On 4/15/20 12:03 AM, Mike Kravetz wrote:
> On 4/13/20 2:21 PM, Nitesh Narayan Lal wrote:
>> On 4/13/20 2:33 PM, Mike Kravetz wrote:
>>> On 4/10/20 8:47 AM, Nitesh Narayan Lal wrote:
>>>> Hi Mike,
>>>>
>>>> On platforms that support multiple huge page sizes when 'hugepagesz' is not
>>>> specified before 'hugepages=', hugepages are not allocated. (For example
>>>> if we are requesting 1GB hugepages)
>>> Hi Nitesh,
>>>
>>> This should only be an issue with gigantic huge pages.  This is because
>>> hugepages=X not following a hugepagesz=Y specifies the number of huge pages
>>> of default size to allocate.  It does not currently work for gigantic pages.
>> I see, since we changed the default hugepages to gigantic pages and we missed
>> 'hugepagesz=' no page were allocated of any type.
>>
>>> In the other thread, I provided this explanation as to why:
>>> It comes about because we do not definitively set the default huge page size
>>> until after command line processing (in hugetlb_init).  And, we must
>>> preallocate gigantic huge pages during command line processing because that
>>> is when the bootmem allocater is available.
>>>
>>> I will be looking into modifying this behavior to allocate the pages as
>>> expected, even for gigantic pages.
>> Nice, looking forward to it.
>>
>>>> In terms of reporting meminfo and /sys/kernel/../nr_hugepages reports the
>>>> expected results but if we use sysctl vm.nr_hugepages then it reports a non-zero
>>>> value as it reads the max_huge_pages from the default hstate instead of
>>>> nr_huge_pages.
>>>> AFAIK nr_huge_pages is the one that indicates the number of huge pages that are
>>>> successfully allocated.
>>>>
>>>> Does vm.nr_hugepages is expected to report the maximum number of hugepages?
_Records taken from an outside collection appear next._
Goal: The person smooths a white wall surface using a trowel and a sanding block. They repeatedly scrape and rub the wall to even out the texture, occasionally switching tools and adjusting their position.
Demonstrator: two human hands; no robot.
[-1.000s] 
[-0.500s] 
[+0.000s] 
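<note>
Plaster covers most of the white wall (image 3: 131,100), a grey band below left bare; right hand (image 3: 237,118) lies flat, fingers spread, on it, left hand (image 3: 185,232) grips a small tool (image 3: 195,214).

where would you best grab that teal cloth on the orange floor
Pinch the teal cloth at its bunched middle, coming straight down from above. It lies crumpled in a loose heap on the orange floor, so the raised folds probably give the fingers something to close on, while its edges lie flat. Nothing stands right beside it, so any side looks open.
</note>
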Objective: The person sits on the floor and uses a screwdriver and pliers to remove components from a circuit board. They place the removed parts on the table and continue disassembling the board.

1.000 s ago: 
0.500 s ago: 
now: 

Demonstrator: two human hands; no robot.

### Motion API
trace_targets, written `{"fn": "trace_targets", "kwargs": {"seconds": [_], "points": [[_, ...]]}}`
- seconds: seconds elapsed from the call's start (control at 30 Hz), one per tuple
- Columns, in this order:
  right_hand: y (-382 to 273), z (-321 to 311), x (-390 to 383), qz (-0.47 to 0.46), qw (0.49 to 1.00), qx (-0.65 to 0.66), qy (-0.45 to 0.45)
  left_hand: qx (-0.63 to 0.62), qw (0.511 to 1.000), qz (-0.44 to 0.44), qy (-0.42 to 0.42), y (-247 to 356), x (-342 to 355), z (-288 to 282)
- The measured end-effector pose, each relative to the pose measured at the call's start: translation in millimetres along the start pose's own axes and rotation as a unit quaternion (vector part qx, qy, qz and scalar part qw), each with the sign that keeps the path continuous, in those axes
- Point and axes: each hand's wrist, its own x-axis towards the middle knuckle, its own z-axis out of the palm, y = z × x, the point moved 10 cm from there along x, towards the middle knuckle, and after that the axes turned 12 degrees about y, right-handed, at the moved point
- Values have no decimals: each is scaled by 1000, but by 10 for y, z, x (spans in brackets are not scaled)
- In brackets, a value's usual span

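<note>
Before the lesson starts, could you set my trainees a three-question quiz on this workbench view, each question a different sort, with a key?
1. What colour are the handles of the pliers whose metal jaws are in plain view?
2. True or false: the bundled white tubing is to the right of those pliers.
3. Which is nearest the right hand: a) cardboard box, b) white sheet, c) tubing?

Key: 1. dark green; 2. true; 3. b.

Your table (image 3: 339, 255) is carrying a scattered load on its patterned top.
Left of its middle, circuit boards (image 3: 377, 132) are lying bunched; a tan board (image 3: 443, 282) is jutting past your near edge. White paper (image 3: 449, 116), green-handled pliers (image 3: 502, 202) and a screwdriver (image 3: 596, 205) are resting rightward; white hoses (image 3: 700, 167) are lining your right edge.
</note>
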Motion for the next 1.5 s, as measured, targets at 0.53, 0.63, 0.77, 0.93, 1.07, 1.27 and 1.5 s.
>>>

If
>>>> so, will it not make sense to rename the procname?
>>>>
>>>> However, if we expect nr_hugepages to report the number of successfully
>>>> allocated hugepages then we should use nr_huge_pages in
>>>> hugetlb_sysctl_handler_common().
>>> This looks like a bug.  Neither sysctl or the /proc file should be reporting
>>> a non-zero value if huge pages do not exist.
>> Yeap, as I mentioned it reports max_huge_pages instead of the nr_huge_pages.
> Does this only happen when you specify gigantic pages as the default huge
> page size and they are not allocated at boot time?

Yes.

>   Or, are there other
> situations where this happens?  If so, can you provide a sample of the
> boot parameters used, or how to recreate.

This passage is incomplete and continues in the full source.